Haliburton was an overlooked three-star recruit. He was acted by his original team when they decided to keep another point guard about him. Even when he was selected for the team in the USA in the last low season, one of the greatest honors in the entire basketball, he was mocked because he rarely actually played. He could be awarded that he developed a chip on his shoulder a bit. Nobody put him in the spotlight, so he pressed there.

It would not be fair to describe the annual player survey of athletic as a villain. Haliburton was in this way for his entire career. But it illustrates everything we are talking about here. In April, a sample of 90 NBA players voted for the most overvalued player in basketball. It was obviously ridiculous at the time. Basically, he had enforced a thigh injury for a year. He had already brought a team to the conference finale, which an active MVP winner in Joel Embbiid has never done. He was on the best way to a second all-NBA selection.

However, the value of Haliburton is generated in a completely unorthodox way. He is not a bucket in the traditional sense. He is not the standard star Guard, who scores between 25 and 30 points every evening by striking unsuspecting defenders of the dribbling and nailing of contested mid-range jumpers. We don't think of that when we look at the protagonists in NBA history. The best player on the that probably contributed to the fact that so many players released him. And that's part of what makes it so funny.

Everyone can make a hard shot.
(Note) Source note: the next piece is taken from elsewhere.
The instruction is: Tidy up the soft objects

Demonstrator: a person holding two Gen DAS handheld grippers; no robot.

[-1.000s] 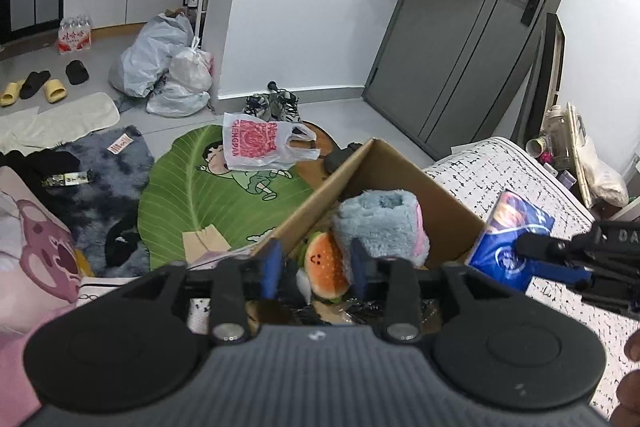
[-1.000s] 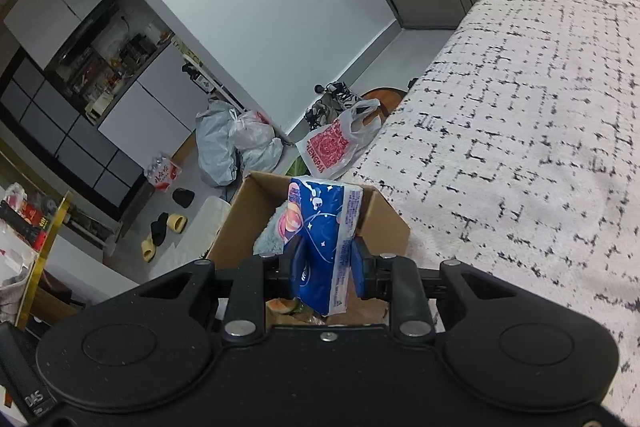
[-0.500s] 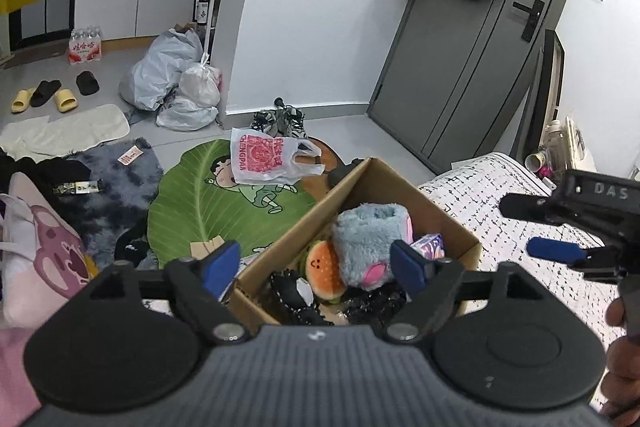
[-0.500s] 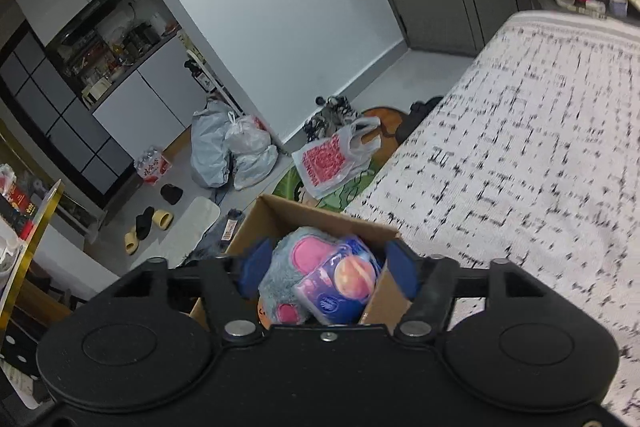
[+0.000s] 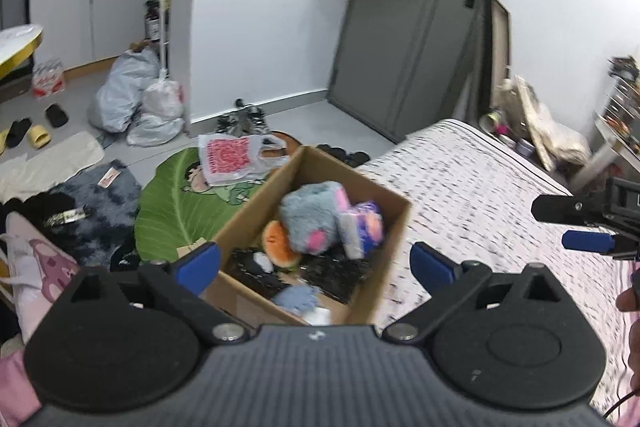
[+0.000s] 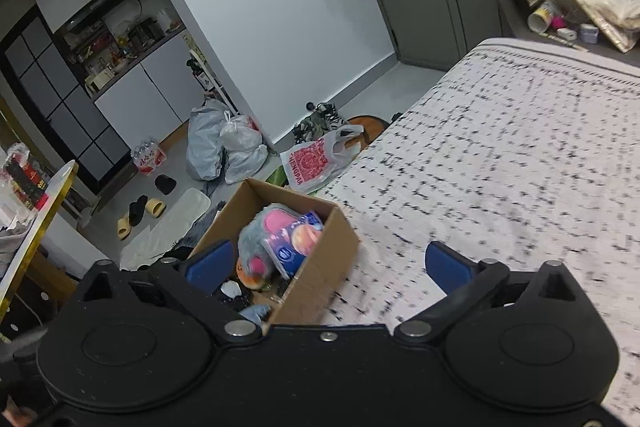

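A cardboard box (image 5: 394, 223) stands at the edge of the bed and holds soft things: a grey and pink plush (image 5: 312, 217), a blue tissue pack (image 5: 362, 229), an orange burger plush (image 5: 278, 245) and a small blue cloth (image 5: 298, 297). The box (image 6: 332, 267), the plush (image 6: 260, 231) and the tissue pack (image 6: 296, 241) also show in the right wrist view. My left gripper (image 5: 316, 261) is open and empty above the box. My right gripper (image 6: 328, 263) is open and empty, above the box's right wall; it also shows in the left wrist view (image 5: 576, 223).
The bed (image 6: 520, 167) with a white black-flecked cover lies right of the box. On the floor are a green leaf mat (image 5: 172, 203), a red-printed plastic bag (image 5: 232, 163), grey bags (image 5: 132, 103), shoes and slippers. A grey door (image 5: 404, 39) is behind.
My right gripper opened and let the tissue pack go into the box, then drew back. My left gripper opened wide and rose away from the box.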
What Haliburton did at the end of game 1 of the Eastern Conference final on Wednesday was more impressive and certainly more unique because it led to it. I want you to see yourself where he is on the pitch for three seconds.

Screenshot/TNT

Almost every other superstar who has the ball with three seconds in a game with two points in the color will try to force a layup. Really what you do is in the hope of drawing a foul. This is the type of chaos that invite situations at the end of the game. These moments are messy. You are desperate. The players don't think clearly.
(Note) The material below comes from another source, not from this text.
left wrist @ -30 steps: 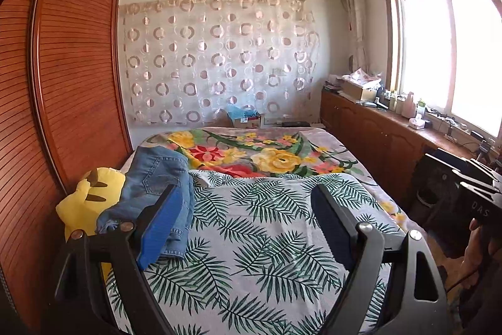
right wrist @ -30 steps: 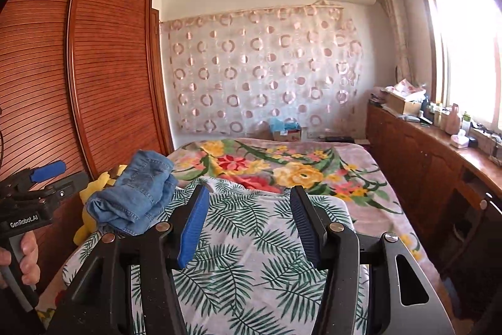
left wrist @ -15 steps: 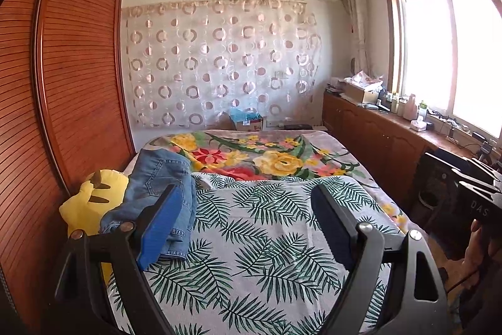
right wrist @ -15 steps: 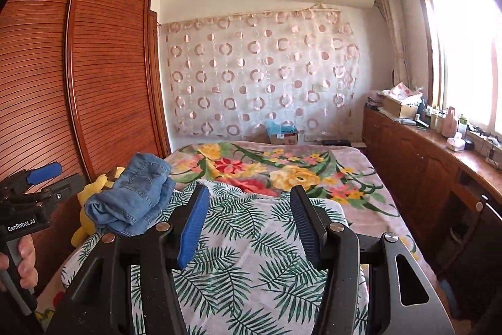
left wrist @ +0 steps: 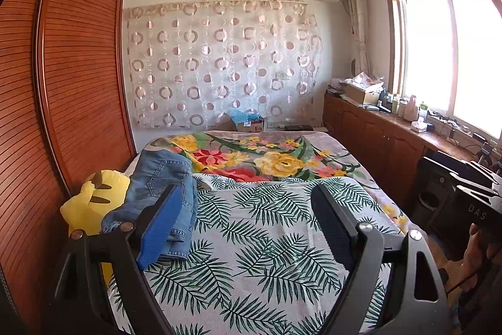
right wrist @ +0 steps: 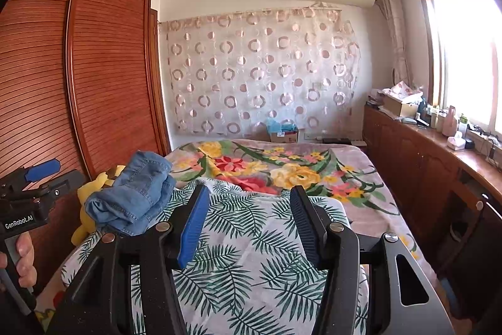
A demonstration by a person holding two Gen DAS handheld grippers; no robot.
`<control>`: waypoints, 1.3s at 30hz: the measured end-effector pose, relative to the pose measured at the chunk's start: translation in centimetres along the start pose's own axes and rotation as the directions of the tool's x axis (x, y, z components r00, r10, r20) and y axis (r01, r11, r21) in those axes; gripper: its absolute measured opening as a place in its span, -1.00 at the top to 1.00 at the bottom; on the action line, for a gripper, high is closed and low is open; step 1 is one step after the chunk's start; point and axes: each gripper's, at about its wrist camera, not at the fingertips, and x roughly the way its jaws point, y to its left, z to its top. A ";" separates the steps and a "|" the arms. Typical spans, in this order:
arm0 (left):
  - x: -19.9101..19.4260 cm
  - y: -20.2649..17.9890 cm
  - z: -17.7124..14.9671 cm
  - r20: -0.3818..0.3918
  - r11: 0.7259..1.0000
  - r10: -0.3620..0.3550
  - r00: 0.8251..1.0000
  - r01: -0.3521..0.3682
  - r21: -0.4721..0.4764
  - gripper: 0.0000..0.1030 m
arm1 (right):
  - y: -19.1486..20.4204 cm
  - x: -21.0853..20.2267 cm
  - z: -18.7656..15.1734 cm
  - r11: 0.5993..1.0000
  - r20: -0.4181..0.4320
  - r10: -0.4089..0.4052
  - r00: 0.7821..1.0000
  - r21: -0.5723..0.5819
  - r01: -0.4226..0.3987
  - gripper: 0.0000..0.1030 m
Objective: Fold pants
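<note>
Blue denim pants (left wrist: pixel 163 187) lie bunched in a heap at the left edge of the bed, partly on a yellow plush toy (left wrist: pixel 94 203). They also show in the right wrist view (right wrist: pixel 135 193). My left gripper (left wrist: pixel 248 203) is open and empty, held above the leaf-print sheet (left wrist: pixel 257 240), with its blue finger just in front of the pants. My right gripper (right wrist: pixel 248 203) is open and empty, above the same sheet (right wrist: pixel 251 256), to the right of the pants. The left gripper (right wrist: pixel 40 175) shows at the left of the right wrist view.
A floral blanket (left wrist: pixel 266 156) covers the far half of the bed. A slatted wooden wardrobe (left wrist: pixel 62 83) stands close on the left. A wooden counter (left wrist: pixel 392 127) with clutter runs under the window on the right. A cardboard box (left wrist: pixel 248 123) sits by the curtain.
Both cameras have tilted up slightly, so the bed and pants sit lower in view. The grippers stay open and the pants have not moved.
</note>
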 end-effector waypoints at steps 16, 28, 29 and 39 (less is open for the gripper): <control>0.0 0.0 0.1 0.000 1.000 -0.002 1.000 0.002 0.002 -0.64 | 0.0 -0.2 -0.1 1.000 0.004 0.004 1.000 0.002 -0.004 -0.08; 0.1 -0.1 0.0 0.000 1.000 -0.001 1.000 0.001 0.001 -0.64 | 0.1 -0.1 -0.1 1.000 0.005 0.008 1.000 0.001 -0.008 -0.08; 0.0 -0.1 0.0 0.000 1.000 0.000 1.000 0.000 0.001 -0.64 | 0.1 -0.1 -0.1 1.000 0.004 0.008 1.000 0.000 -0.008 -0.08; 0.0 -0.1 0.0 0.000 1.000 -0.001 1.000 0.001 0.001 -0.64 | 0.1 -0.3 -0.2 1.000 0.005 0.011 1.000 0.001 -0.011 -0.08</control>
What makes Haliburton so special is that he always thinks clearly. He is never rattled. He never loses his trust in himself. He never makes the wrong decision. How many players would have the bare essentials to see Mitchell Robinson in the color, to understand that there is no way to create a clean near the basket, and then again for a possible game winner on the street and rather an apparently “safer” game in less than three seconds? Because Haliburton did that, and that made this piece so special. While everyone else is panicked, he is calm, cool and collected, ready to play the greatest game of the game and then to remember how urgently it needed to give him this opportunity.
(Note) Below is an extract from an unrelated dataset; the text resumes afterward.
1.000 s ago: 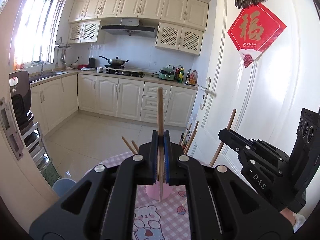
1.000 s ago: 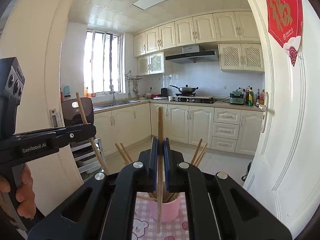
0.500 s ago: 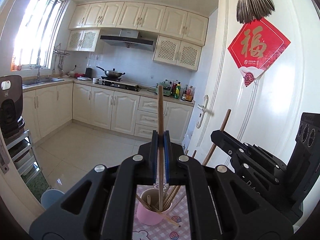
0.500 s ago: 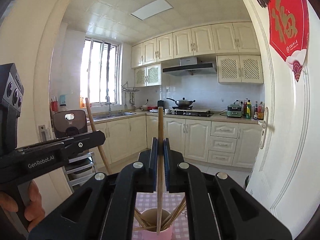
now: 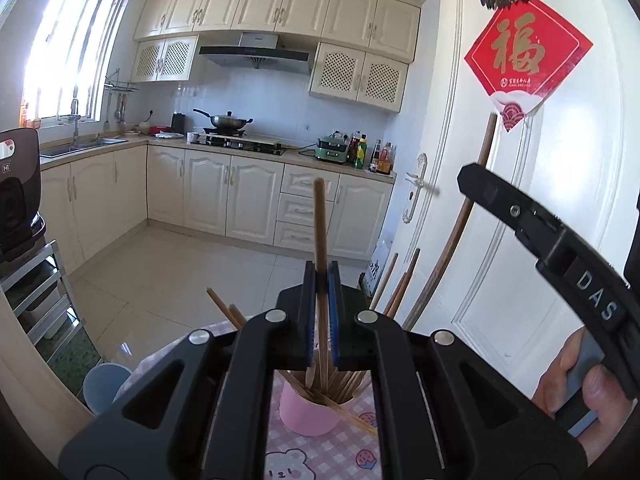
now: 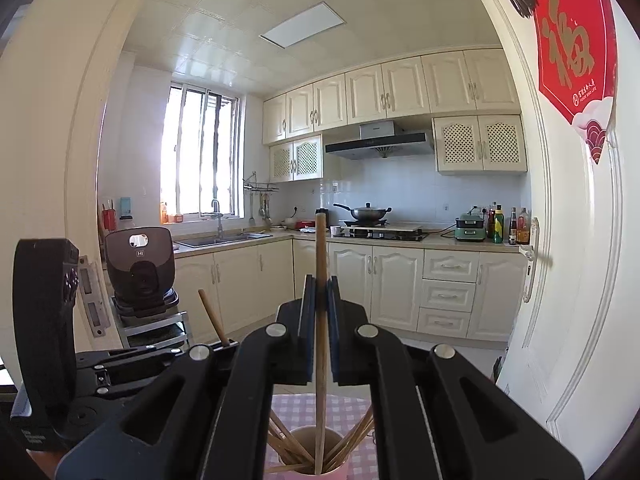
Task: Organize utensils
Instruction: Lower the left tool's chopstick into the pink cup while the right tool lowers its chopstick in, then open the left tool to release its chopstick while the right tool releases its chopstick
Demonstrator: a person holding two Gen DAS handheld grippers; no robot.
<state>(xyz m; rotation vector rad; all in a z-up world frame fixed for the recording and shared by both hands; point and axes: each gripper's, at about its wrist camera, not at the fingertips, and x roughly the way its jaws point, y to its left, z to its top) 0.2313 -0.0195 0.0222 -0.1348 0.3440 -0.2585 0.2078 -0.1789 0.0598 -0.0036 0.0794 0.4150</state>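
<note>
Pink cup (image 5: 306, 414) on the checked tablecloth (image 5: 256, 436), holding a bunch of wooden chopsticks (image 5: 348, 384) fanned out over its rim. Left gripper (image 5: 321, 276) clamped on one chopstick (image 5: 320, 232), upright, lower end inside the cup. Right gripper (image 6: 320, 284) clamped on another chopstick (image 6: 320, 264), tip down in the cup (image 6: 316, 468) among the rest.

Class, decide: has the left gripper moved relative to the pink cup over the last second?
Yes. The left gripper has lowered toward the pink cup, its chopstick now reaching inside.
</note>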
These are the players who make you angry if you don't wear your uniform. They are the ones who do things that their favorite players cannot do and never forget to remind them. And ultimately they are part of what #thisleague makes a pleasant world to fill.

The NBA is a television program. We tacitly admit that every time the league search for a new main character recognizes. But a TV show is much more than your leadership. It must be a rounded -out ecosystem full of convincing characters. And that is what Haliburton has become: an eternal outsider who rubs his triumph on the facies of his Ballyhoo colleagues. Giannis Antetokounmpo is probably a face of the league candidate. Donovan Mitchell plays like a traditional superstar. The Madison Square Garden is the stage on which these stars are crowned so often. And by rounds, Haliburton only tears out her hearts and stamps them into pieces.

And maybe that really needs the league forward. We cannot rely on another player is as good as James or Jordan, and every time we believe we have found one, we have a new reason to dismiss them. The mythology of the Fandom requires flawless heroes, and that makes faulty bad guys all the more convincing. Haliburton doesn't play like his competitors. He doesn't behave like her either. But he hits them all and laughs as he does, and is always a memorable character in the soap opera, which is professional basketball.